Carolyn Rusin, Appellant,
v
Natale J. Grasso, Respondent, and April Grasso et al., Respondents.

—[*1] Scheichet & Davis, P.C., New York (Steven E. Weiss of counsel), for appellant.

Sperber Denenberg & Kahan, P.C., New York (Jacqueline Handel-Harbour of counsel), for respondents.

Order (denominated judgment), Supreme Court, New York County (Carol E. Huff, J.), entered April 19, 2006, which denied petitioner's application pursuant to RPAPL 1921 to cancel and discharge a mortgage, unanimously affirmed, without costs.

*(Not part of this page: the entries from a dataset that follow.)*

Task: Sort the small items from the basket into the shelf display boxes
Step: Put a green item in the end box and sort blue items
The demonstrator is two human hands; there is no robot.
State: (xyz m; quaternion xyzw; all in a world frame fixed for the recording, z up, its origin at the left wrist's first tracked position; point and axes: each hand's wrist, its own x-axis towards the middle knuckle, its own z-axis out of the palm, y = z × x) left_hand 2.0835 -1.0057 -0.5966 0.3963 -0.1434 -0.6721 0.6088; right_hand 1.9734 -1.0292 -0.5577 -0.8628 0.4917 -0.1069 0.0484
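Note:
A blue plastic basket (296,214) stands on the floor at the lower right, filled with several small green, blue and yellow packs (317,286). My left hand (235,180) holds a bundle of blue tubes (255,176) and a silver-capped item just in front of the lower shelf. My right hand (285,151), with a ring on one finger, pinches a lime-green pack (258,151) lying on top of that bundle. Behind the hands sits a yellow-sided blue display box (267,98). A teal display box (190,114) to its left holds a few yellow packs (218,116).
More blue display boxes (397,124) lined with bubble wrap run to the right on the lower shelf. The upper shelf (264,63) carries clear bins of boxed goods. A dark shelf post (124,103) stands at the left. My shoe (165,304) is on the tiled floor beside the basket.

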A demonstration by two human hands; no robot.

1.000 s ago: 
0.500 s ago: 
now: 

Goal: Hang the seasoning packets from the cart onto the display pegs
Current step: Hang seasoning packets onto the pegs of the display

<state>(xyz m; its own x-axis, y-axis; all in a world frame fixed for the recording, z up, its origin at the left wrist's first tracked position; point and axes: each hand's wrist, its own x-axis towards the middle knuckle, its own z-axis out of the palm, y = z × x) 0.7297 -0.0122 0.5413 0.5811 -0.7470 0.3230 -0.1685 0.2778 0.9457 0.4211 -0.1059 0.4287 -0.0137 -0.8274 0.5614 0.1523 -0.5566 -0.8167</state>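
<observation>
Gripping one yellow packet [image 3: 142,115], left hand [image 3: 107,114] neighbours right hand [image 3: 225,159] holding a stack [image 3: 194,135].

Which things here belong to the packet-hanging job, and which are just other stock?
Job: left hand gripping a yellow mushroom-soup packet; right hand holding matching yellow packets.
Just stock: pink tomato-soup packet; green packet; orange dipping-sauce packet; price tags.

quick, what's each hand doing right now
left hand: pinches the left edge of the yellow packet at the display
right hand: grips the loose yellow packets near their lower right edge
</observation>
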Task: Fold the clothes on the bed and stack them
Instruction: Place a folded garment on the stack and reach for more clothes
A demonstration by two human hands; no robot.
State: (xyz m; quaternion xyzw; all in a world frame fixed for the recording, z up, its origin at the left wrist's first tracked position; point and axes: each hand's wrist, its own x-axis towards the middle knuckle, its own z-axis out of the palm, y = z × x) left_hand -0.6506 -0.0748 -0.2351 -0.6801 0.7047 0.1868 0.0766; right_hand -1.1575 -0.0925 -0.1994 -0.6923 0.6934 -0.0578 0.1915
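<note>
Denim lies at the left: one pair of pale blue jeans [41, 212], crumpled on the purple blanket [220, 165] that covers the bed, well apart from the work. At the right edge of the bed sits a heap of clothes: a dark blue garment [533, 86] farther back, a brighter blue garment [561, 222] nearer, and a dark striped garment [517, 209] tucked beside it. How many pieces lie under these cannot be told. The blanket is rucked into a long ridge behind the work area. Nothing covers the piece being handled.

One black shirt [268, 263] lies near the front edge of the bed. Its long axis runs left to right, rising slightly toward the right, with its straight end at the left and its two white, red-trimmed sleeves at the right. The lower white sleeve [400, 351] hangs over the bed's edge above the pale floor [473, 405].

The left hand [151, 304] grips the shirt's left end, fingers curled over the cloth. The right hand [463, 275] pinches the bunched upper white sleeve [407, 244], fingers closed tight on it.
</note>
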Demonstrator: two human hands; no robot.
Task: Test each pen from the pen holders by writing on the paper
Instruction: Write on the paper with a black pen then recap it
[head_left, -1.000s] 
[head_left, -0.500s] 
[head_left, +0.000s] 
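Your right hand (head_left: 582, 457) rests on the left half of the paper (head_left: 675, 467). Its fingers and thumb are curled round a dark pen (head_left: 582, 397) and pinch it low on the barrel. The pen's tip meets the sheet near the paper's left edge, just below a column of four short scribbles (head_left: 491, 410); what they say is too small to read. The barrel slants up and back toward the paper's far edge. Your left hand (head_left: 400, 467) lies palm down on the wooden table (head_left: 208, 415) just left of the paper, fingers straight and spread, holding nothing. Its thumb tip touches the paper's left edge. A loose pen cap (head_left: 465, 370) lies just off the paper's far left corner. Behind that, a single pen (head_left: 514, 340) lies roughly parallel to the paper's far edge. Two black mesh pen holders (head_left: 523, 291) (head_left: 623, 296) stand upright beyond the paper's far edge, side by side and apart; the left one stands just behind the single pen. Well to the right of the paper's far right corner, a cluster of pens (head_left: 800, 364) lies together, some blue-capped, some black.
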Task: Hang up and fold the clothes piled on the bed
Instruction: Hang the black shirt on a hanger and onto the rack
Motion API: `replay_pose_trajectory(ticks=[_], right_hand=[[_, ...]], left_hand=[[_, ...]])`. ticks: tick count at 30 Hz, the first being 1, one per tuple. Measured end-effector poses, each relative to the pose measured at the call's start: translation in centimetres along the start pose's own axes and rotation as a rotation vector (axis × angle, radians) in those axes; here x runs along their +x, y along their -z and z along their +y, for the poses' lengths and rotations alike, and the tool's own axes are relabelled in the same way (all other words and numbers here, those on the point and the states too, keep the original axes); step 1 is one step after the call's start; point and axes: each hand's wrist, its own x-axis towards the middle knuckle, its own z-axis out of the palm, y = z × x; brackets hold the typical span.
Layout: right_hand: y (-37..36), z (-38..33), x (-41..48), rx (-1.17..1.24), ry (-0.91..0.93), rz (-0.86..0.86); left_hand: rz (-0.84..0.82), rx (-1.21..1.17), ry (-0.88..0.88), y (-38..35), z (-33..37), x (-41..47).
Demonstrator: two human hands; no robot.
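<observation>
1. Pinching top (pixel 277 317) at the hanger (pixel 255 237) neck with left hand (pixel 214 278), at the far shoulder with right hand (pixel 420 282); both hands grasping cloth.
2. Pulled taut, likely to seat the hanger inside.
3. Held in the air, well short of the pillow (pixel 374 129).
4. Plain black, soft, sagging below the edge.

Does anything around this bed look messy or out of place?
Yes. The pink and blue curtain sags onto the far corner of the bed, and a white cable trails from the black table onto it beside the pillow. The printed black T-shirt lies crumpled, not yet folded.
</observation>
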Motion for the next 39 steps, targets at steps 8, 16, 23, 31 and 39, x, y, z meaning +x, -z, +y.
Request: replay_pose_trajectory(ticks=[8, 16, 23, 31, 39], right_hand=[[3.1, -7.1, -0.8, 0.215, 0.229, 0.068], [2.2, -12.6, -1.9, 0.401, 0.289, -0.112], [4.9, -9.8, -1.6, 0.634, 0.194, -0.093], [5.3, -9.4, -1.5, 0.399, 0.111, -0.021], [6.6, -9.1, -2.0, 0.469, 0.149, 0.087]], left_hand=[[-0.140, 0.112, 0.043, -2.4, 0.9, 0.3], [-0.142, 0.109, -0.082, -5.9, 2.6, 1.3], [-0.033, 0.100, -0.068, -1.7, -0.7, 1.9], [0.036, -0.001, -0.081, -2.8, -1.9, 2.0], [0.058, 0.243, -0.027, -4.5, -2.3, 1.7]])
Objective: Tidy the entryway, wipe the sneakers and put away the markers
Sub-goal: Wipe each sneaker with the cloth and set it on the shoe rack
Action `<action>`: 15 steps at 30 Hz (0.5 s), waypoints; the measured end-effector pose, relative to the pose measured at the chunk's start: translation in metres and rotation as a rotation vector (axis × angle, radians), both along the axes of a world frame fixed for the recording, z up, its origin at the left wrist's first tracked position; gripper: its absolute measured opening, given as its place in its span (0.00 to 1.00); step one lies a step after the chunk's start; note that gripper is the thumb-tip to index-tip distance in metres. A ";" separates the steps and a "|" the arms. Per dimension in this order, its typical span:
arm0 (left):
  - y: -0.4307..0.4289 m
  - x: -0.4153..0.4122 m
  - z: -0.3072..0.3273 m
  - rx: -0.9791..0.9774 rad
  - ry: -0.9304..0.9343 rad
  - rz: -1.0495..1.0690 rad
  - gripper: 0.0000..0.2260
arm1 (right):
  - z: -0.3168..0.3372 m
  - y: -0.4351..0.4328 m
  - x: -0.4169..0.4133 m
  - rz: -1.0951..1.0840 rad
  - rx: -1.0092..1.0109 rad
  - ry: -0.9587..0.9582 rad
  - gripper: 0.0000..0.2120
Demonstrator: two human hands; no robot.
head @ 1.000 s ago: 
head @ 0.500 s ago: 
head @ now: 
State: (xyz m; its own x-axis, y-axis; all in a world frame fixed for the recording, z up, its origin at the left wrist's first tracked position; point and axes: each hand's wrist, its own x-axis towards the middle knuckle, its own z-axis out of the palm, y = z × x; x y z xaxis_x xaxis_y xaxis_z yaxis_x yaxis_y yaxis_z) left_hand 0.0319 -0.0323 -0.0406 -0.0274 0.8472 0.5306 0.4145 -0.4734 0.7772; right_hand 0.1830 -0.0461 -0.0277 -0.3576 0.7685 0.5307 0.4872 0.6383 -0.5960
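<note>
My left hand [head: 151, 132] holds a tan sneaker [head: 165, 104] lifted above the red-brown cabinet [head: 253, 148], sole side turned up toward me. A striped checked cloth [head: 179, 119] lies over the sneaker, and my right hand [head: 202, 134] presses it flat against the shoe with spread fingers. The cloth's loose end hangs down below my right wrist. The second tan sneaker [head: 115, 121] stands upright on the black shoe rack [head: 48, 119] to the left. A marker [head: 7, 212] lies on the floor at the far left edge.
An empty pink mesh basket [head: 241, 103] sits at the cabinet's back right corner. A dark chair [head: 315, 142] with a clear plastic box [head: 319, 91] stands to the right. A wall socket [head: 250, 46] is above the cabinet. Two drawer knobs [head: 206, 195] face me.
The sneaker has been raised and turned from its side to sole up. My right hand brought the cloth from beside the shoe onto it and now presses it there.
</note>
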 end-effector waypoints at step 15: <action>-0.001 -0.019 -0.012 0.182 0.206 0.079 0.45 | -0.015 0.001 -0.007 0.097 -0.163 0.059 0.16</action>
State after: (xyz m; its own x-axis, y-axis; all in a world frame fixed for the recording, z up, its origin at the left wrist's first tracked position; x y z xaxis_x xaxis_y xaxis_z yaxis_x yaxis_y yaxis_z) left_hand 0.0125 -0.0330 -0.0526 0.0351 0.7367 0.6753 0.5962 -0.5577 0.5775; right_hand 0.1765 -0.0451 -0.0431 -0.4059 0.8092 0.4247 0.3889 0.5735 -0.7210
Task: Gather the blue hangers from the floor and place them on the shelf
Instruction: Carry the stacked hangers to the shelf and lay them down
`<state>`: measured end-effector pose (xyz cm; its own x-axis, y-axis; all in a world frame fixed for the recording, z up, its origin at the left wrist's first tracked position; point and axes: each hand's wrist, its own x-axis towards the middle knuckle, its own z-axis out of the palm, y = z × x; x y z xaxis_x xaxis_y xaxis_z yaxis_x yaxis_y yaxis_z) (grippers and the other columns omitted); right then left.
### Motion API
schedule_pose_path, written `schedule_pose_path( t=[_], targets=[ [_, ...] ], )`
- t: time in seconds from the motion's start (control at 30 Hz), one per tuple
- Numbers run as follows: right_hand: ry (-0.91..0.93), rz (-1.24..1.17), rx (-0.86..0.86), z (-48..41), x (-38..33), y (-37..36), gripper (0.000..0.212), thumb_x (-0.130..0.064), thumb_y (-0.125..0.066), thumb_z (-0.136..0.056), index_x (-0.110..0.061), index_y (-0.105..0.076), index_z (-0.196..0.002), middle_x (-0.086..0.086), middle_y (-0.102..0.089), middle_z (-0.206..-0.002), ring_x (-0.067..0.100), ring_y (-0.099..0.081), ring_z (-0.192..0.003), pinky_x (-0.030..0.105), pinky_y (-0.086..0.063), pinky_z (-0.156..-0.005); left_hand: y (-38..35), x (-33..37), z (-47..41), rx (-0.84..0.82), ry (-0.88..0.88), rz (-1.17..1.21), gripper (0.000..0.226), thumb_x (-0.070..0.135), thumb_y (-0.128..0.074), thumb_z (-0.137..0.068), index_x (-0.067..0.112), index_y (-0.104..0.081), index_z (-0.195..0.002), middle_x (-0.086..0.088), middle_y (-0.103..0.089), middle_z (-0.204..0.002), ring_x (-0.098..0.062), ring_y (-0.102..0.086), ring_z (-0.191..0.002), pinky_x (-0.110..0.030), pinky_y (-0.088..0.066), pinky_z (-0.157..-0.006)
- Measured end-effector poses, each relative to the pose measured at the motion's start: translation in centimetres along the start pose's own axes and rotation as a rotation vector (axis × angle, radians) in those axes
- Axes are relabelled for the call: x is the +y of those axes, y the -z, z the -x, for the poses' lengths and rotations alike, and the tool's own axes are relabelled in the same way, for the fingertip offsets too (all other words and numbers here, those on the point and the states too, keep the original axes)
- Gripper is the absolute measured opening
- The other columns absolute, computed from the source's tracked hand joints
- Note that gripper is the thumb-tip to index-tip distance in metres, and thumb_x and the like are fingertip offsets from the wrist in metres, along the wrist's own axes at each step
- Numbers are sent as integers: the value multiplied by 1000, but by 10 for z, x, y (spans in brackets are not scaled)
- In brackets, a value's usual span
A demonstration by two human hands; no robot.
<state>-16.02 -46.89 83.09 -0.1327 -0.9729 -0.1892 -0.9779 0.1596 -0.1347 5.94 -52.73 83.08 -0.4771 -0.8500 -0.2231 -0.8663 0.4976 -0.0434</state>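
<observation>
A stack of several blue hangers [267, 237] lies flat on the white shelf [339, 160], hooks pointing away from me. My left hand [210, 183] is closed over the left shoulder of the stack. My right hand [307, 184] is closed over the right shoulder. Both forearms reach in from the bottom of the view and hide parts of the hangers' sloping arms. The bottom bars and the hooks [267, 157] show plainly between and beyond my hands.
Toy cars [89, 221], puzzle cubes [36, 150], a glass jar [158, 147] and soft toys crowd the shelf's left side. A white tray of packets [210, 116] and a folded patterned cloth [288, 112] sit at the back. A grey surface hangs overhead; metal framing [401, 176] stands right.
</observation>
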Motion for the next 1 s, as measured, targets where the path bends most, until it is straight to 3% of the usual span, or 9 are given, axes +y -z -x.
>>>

It appears that the subject mortgage was given to petitioner by respondent Natale J. Grasso in June 1990 and assigned by him to his corespondents in September 1998, and that petitioner gave respondent a loan in November 1998 on which she recovered a judgment in August 2004. In the latter matter, petitioner sought to offset her recovery against the amount due under the mortgage, but the court declined to do so, stating that there was no evidence showing any relationship between the two transactions, and that the circumstances surrounding the mortgage were "anything but clear" (see Rusin v Grasso, 24 AD3d 156, 157 [2005]). Petitioner then instituted this proceeding seeking, in effect, the same offset. While she correctly argues that any claim for an offset she had prior to assignment of the mortgage to the corespondents can be asserted against the corespondents (see TPZ Corp. v Dabbs, 25 AD3d 787, 789 [2006]), and while she tendered the amount she claims is owing on the mortgage after application of an offset based on the prior judgment, respondents dispute petitioner's calculation of the amount due on the mortgage, and, as before, there is no showing that the parties intended the offset or that the two transactions were in any way related (see RPAPL 1921 [1] [execution of mortgage satisfaction required only after payment of any amounts due "has actually been made"]; Marine Midland Bank v Rome Polymer, Inc., 244 AD2d 967, 968 [1997] [mortgagee not obligated to release a mortgage in exchange for pledge of a certificate of deposit rather than payment in full]). Nor is there any indication that further proceedings could serve to fill in this evidentiary gap. Concur—Mazzarelli, J.P., Saxe, Sullivan, Nardelli and Gonzalez, JJ.